= What to work on =
In the material below, find every line containing the string "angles" and return it.

= Source material =
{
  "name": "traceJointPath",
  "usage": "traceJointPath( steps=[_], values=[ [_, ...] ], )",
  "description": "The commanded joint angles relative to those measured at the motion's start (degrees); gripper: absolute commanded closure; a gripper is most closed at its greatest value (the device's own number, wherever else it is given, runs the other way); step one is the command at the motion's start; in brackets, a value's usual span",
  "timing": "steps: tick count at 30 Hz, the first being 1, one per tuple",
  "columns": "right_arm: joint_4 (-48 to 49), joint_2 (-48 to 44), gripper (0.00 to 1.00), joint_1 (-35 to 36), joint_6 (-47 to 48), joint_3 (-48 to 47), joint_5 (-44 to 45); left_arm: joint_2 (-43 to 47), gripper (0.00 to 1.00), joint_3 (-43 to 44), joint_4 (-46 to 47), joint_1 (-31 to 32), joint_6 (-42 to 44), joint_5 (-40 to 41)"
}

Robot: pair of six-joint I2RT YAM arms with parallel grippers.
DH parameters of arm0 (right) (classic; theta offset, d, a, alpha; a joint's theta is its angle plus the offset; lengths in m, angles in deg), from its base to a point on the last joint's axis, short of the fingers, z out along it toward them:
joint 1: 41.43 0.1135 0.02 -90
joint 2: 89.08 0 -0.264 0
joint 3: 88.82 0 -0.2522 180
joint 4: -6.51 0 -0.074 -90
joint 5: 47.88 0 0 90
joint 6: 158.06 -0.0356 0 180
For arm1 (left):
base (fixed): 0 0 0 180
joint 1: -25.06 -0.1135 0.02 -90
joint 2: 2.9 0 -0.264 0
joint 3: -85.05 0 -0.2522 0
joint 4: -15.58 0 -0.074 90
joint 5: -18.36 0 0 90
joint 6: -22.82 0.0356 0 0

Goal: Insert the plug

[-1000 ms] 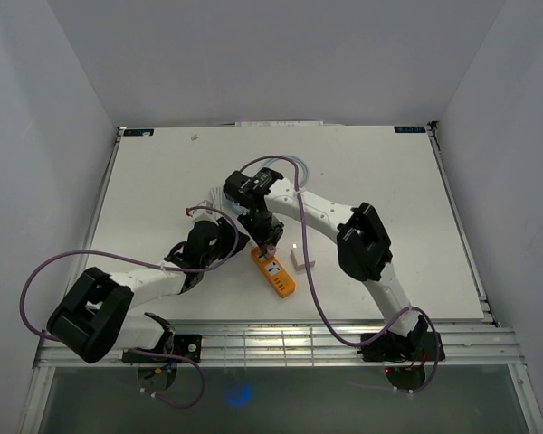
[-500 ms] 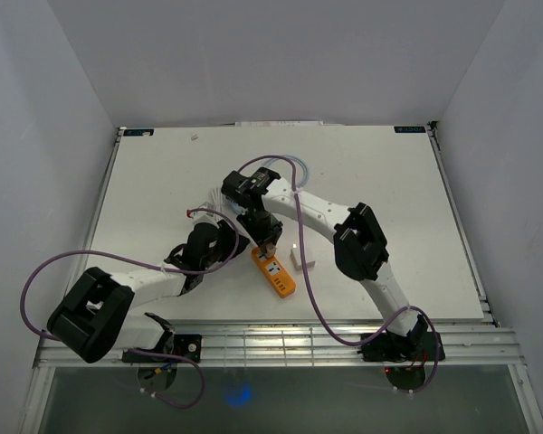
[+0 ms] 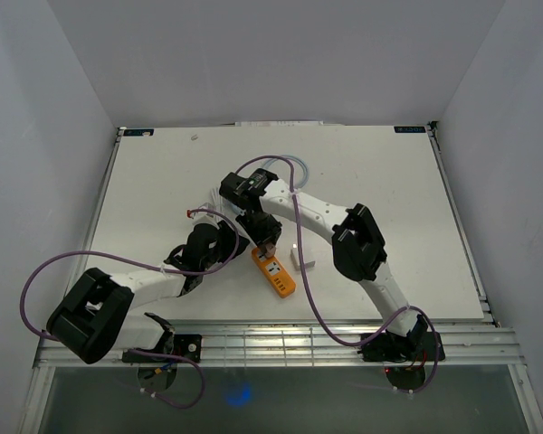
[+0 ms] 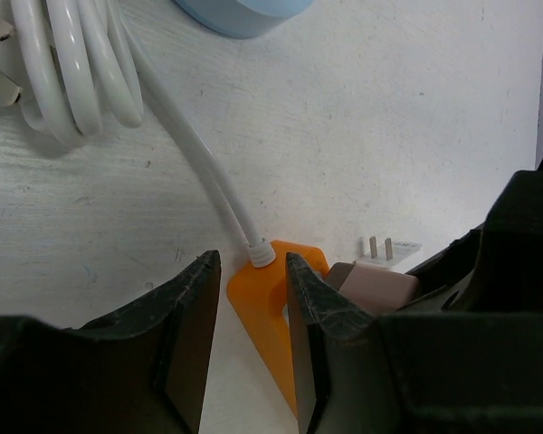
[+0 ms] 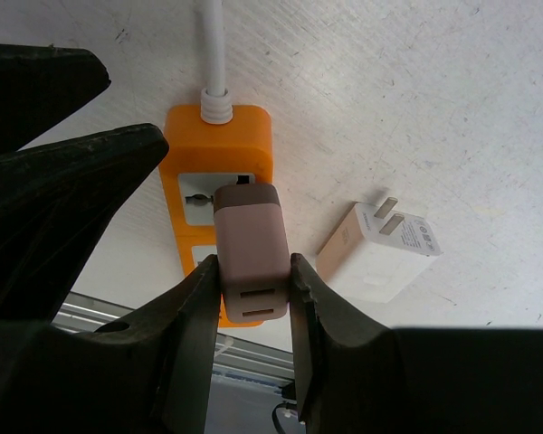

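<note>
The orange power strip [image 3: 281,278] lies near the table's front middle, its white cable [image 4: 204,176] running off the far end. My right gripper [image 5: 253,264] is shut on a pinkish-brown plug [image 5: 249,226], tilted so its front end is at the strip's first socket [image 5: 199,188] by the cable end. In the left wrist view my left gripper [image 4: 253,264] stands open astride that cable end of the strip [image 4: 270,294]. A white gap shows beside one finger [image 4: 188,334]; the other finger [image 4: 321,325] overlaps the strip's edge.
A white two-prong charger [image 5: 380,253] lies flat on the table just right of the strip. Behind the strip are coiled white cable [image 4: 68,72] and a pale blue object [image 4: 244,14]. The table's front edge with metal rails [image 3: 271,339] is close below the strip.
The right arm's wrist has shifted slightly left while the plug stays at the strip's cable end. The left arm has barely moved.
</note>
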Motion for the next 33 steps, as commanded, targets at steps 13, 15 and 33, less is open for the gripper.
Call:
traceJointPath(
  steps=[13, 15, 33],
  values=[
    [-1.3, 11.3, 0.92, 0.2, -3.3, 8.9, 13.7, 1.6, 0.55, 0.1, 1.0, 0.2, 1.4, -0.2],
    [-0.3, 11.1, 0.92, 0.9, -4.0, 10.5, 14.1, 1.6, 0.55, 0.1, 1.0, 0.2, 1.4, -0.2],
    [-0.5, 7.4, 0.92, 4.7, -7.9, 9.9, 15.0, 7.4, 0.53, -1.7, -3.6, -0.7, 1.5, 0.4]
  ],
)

= Reply =
  "description": "The commanded joint angles relative to those measured at the motion's start (degrees); gripper: absolute commanded closure; a gripper is most closed at its greatest value (the device's own number, wherever else it is given, runs the other way); step one is the command at the motion's start; in brackets, a value's usual span",
DH parameters of arm0 (right) (classic; theta offset, d, a, alpha; a joint's theta is its angle plus the offset; lengths in m, angles in deg), from its base to a point on the last joint's axis, short of the fingers, z out along it toward them:

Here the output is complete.